What you have to do: Nothing more is wanted than an exact repeat of the data below.

Source data:
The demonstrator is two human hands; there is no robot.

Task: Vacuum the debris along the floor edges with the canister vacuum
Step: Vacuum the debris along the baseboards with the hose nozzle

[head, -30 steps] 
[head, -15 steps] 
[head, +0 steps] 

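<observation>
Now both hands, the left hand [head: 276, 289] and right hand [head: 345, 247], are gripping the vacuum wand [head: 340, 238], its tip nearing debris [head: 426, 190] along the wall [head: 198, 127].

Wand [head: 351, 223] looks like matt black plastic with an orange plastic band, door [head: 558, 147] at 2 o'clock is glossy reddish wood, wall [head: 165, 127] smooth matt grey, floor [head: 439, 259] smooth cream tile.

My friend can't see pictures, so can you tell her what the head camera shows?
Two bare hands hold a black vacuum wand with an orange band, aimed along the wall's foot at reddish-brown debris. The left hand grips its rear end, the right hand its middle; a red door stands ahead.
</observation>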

Answer to the problem:
The demonstrator is two human hands; there is no robot.

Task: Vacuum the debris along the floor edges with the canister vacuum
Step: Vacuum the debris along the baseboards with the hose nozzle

[head, -30 steps] 
[head, -15 steps] 
[head, +0 steps] 

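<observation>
Now both hands, the left hand [head: 276, 289] and right hand [head: 345, 247], are gripping the vacuum wand [head: 340, 238], its tip nearing debris [head: 426, 190] along the wall [head: 198, 127].

Wand [head: 351, 223] looks like matt black plastic with an orange plastic band, door [head: 558, 147] at 2 o'clock is glossy reddish wood, wall [head: 165, 127] smooth matt grey, floor [head: 439, 259] smooth cream tile.

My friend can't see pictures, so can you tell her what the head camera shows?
Two bare hands hold a black vacuum wand with an orange band, aimed along the wall's foot at reddish-brown debris. The left hand grips its rear end, the right hand its middle; a red door stands ahead.
</observation>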

This output is complete as it stands.